The foregoing description is only an overview of the technical solutions of the present invention, and in order to make the technical means of the present invention more clearly understood, the present invention may be implemented in accordance with the contents of the description, and in order to make the above and other objects, features, and advantages of the present invention more clearly understood, the following detailed description is given in conjunction with the preferred embodiments.

Drawings

In order to more clearly illustrate the technical solutions of the embodiments of the present invention, the drawings of the embodiments will be briefly described below.

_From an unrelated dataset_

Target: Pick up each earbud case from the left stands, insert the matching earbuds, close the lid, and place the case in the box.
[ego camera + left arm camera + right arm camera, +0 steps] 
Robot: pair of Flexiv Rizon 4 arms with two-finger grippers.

FIG. 1 shows the preparation of the radical monomer N1, N1-bis (4-aminophenyl) -N4, N4-diphenylbezene-1, 4-diamine-PROXYL of example 1¹H-NMR nuclear magnetic resonance spectrum;

FIG. 2 is a mass spectrum of the radical monomer N1, N1-bis (4-aminophenyl) -N4, N4-diphenylbenzene-1,4-diamine-PROXYL of example 1;

FIG. 3 is an SEM photograph of the poly-N1, N1-bis (4-aminophenyl) -N4, N4-diphenyl benzizene-1, 4-diamine-PROXYL synthesized in example 1 complexed with carbon nanotubes;

FIG. 4 is an initial charge/discharge curve of a half-cell in which poly-N1, N1-bis (4-aminophenyl) -N4, N4-diphenyl benzizene-1, 4-diamine-PROXYL synthesized in example 1 was used as a cathode and metallic lithium was used as an anode.

Detailed Description

Other aspects, features and advantages of the present invention will become apparent from the following detailed description, which, when taken in conjunction with the drawings, illustrate by way of example the principles of the invention.